- _About this task_
Exactly reproduce the lines from the one containing "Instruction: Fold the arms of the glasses" through the last line of the data, both ends included, leaving out pictures.

[Excerpts from a dataset]
------------------------------------------------

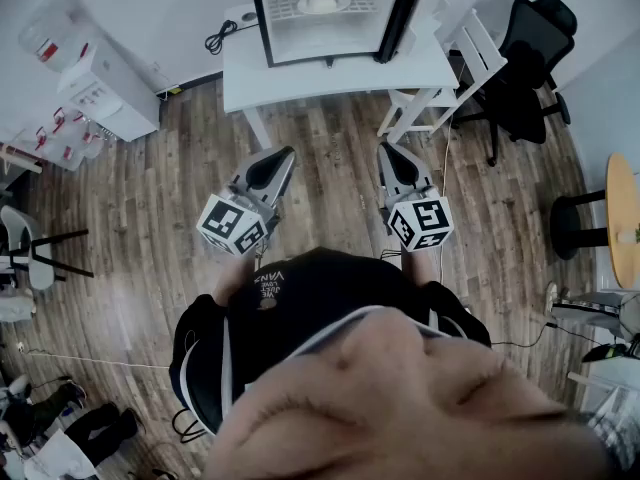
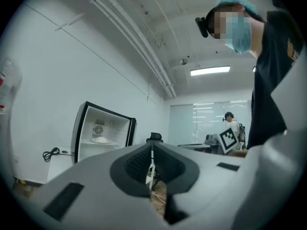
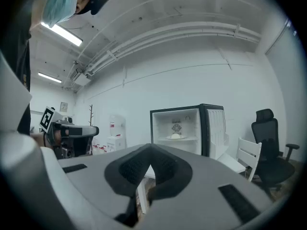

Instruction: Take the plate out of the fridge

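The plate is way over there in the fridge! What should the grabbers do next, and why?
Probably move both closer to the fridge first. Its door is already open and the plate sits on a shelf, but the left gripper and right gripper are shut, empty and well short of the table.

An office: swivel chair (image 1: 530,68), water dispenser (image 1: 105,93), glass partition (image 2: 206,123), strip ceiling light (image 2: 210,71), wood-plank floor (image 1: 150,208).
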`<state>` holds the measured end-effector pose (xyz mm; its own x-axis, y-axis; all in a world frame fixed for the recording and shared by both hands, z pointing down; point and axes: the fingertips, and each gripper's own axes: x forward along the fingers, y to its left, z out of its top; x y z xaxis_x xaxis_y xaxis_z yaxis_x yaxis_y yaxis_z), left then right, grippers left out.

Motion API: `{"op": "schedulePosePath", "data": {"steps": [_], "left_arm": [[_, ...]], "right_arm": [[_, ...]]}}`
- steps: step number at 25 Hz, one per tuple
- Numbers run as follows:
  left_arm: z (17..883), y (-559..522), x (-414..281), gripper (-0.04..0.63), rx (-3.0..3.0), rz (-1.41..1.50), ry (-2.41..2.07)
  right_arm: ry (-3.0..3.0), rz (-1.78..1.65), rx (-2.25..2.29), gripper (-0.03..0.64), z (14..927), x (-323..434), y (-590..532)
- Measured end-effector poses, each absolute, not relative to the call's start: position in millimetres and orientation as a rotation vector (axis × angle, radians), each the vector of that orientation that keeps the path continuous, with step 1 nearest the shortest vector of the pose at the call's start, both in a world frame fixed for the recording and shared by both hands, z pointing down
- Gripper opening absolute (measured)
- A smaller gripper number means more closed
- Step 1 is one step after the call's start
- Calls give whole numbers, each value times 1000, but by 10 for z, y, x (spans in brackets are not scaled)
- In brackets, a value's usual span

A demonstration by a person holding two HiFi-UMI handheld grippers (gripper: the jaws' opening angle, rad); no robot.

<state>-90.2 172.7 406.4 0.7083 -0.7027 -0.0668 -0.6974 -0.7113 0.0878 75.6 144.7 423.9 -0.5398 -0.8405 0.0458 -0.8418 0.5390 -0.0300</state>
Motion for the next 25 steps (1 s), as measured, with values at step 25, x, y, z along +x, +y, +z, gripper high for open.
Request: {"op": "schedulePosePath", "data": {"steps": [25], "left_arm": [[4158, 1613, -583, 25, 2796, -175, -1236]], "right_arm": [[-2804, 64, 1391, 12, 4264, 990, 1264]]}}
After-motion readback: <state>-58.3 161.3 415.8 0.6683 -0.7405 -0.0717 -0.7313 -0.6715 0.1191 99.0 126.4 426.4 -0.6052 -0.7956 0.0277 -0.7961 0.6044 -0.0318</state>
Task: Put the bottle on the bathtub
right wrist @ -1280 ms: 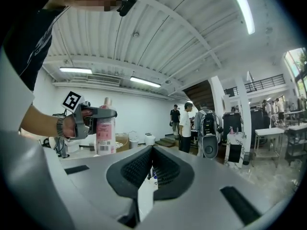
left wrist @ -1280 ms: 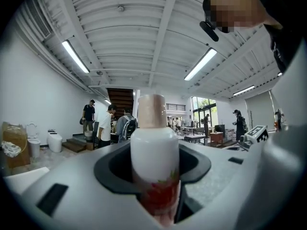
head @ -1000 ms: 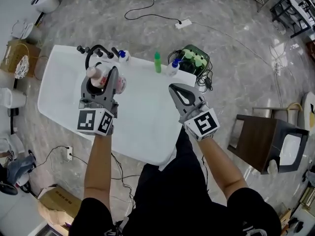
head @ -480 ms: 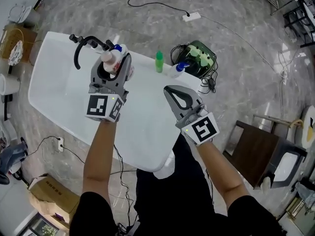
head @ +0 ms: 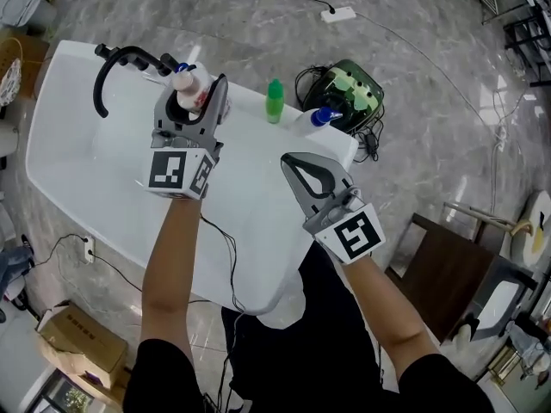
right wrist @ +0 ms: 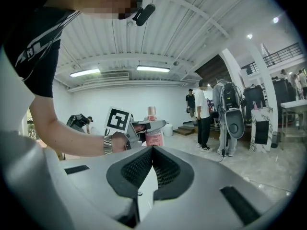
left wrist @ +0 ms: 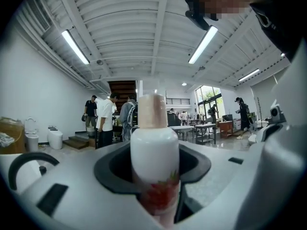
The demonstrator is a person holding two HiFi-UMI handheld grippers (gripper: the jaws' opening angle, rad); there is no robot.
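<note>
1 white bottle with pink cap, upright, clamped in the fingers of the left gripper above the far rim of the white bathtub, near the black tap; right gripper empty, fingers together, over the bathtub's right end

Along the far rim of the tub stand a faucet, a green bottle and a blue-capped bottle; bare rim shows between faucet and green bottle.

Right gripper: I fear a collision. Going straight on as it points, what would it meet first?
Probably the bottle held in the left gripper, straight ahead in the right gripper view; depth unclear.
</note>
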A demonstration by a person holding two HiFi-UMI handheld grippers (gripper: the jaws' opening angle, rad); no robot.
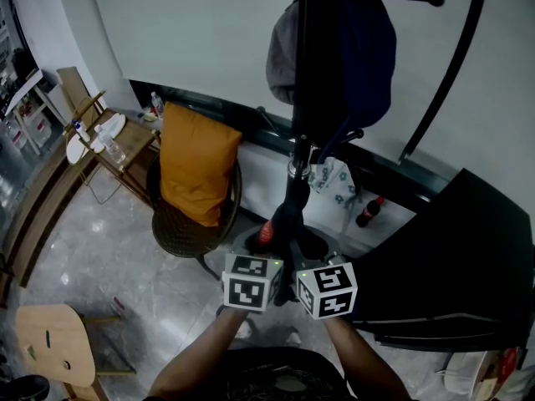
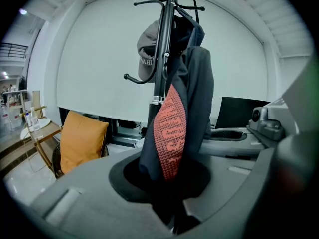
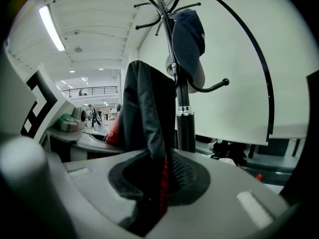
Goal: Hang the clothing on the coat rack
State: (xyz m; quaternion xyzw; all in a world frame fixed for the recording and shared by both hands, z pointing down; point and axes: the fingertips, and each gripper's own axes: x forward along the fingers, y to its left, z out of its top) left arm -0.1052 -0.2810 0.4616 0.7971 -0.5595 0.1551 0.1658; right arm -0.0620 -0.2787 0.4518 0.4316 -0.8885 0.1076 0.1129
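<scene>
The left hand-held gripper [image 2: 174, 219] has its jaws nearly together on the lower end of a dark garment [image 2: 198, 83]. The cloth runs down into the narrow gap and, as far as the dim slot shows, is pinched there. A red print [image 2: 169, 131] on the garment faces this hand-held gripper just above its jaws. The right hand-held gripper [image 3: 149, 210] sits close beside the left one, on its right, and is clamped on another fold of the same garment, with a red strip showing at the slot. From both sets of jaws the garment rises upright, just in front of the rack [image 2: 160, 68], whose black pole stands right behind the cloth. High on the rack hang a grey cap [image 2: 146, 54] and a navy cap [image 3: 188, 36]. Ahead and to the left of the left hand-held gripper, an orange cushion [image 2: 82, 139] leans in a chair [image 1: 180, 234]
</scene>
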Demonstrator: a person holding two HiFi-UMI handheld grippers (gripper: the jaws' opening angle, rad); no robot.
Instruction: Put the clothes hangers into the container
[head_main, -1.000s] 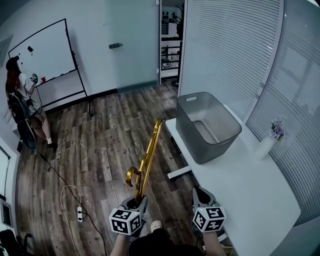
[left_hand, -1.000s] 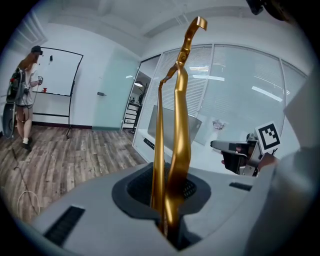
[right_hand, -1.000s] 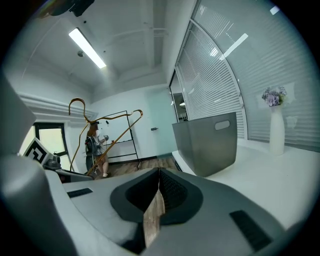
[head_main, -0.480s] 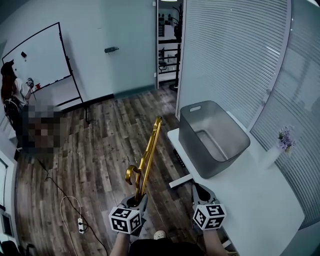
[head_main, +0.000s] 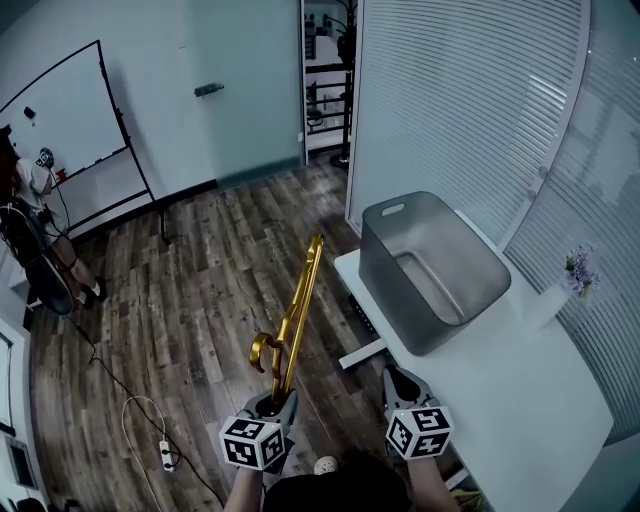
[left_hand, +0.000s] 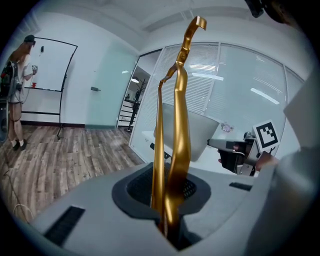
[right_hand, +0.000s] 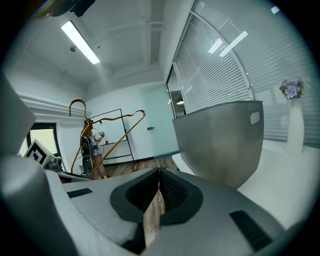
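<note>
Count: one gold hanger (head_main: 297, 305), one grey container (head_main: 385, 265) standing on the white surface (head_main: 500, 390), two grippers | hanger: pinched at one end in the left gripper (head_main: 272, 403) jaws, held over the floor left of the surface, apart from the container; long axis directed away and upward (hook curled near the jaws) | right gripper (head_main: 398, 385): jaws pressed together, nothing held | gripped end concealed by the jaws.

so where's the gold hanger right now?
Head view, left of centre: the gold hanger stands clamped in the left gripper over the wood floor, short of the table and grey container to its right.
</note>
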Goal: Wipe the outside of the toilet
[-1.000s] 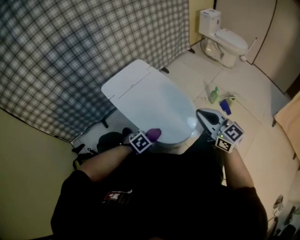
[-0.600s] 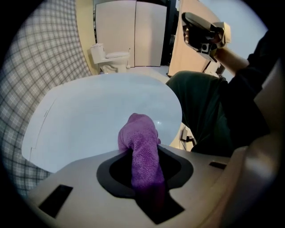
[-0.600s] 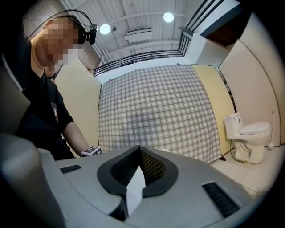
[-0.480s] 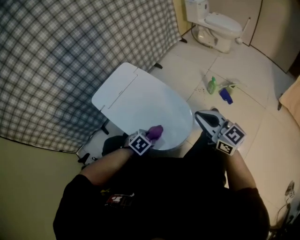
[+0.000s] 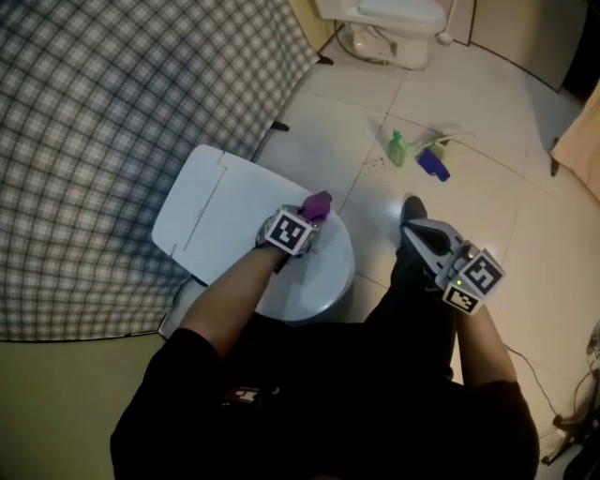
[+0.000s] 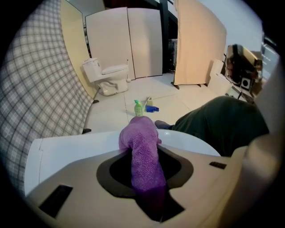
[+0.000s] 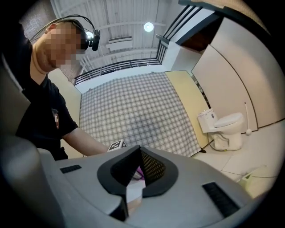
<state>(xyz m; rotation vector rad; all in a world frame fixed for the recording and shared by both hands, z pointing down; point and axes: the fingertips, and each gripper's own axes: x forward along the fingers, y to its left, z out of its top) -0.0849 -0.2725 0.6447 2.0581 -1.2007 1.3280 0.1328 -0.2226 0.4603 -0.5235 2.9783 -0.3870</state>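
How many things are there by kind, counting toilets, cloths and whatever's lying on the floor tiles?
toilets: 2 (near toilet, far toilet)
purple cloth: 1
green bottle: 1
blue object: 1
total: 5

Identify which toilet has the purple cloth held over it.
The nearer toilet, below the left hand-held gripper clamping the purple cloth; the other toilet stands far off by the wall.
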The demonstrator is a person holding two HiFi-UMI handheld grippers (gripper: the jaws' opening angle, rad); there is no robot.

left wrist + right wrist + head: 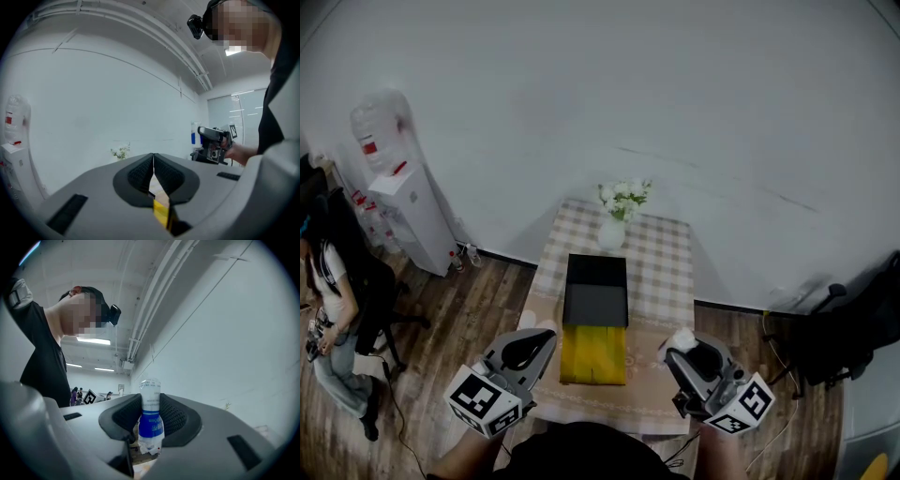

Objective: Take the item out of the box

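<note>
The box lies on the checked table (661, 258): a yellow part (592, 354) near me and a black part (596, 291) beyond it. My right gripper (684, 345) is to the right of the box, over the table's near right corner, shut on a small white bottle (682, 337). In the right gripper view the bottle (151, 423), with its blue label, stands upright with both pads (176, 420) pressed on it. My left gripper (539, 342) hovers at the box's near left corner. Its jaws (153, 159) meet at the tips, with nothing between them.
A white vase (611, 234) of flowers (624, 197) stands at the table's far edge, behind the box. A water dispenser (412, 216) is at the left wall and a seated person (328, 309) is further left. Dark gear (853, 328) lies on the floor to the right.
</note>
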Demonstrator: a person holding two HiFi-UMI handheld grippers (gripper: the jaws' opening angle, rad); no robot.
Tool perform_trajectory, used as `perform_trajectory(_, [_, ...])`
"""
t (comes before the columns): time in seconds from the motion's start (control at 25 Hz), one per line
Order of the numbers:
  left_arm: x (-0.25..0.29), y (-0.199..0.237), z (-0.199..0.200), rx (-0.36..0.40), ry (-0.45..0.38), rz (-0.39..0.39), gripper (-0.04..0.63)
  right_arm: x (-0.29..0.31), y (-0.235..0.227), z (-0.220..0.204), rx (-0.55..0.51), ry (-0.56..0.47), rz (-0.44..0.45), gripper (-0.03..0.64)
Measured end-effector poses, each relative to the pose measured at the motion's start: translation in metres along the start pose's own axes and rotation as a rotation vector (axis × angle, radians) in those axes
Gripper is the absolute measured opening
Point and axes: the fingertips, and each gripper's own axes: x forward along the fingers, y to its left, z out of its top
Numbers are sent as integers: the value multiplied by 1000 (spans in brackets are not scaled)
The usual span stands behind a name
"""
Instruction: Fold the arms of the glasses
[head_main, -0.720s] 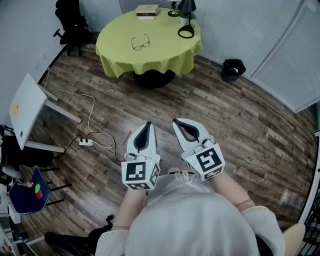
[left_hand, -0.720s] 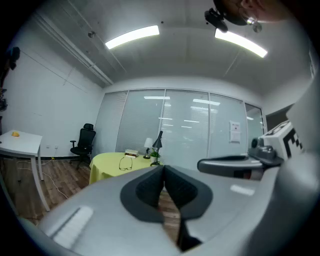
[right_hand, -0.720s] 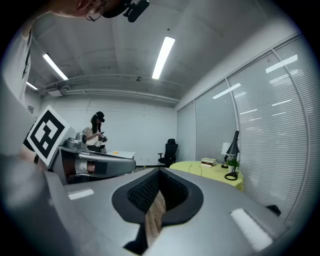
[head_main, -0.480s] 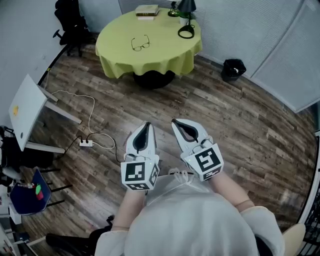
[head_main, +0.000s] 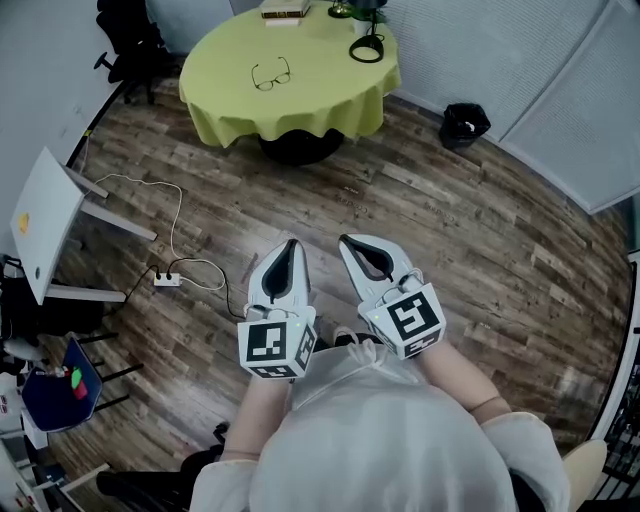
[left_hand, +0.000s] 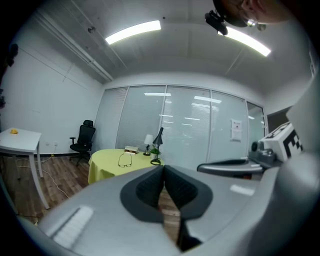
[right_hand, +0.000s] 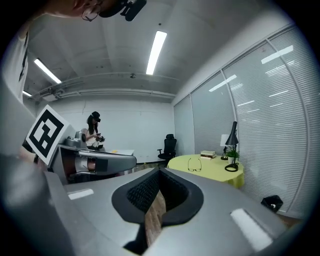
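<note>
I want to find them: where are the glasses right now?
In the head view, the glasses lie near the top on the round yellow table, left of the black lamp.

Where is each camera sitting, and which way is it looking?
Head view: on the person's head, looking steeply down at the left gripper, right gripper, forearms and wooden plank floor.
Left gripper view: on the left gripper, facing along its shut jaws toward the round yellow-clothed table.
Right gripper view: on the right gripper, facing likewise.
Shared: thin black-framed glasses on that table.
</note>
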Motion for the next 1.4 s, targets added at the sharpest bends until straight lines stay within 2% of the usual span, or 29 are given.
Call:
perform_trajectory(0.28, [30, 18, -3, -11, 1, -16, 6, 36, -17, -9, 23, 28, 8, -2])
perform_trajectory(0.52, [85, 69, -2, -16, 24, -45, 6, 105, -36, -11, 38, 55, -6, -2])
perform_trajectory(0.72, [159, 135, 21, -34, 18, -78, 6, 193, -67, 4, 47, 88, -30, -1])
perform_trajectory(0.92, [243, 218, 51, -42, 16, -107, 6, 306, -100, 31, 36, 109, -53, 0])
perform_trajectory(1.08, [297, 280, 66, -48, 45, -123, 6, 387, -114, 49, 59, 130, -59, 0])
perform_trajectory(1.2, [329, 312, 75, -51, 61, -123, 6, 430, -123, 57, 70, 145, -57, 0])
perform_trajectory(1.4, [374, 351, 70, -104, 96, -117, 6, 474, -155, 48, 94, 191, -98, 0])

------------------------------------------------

- _Answer for the task_
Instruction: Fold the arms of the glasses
[head_main, -0.720s] 
[left_hand, -0.720s] 
[right_hand, -0.720s] 
[head_main, -0.480s] 
[head_main, +0.000s] 
[left_hand, +0.000s] 
[right_hand, +0.000s] 
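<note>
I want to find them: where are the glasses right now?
In the head view, the glasses lie near the top on the round yellow table, left of the black lamp.

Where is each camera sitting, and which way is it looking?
Head view: on the person's head, looking steeply down at the left gripper, right gripper, forearms and wooden plank floor.
Left gripper view: on the left gripper, facing along its shut jaws toward the round yellow-clothed table.
Right gripper view: on the right gripper, facing likewise.
Shared: thin black-framed glasses on that table.
</note>
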Motion for the next 1.4 s, targets added at the sharpest bends until straight lines stay within 2% of the usual span, or 29 are given.
Call:
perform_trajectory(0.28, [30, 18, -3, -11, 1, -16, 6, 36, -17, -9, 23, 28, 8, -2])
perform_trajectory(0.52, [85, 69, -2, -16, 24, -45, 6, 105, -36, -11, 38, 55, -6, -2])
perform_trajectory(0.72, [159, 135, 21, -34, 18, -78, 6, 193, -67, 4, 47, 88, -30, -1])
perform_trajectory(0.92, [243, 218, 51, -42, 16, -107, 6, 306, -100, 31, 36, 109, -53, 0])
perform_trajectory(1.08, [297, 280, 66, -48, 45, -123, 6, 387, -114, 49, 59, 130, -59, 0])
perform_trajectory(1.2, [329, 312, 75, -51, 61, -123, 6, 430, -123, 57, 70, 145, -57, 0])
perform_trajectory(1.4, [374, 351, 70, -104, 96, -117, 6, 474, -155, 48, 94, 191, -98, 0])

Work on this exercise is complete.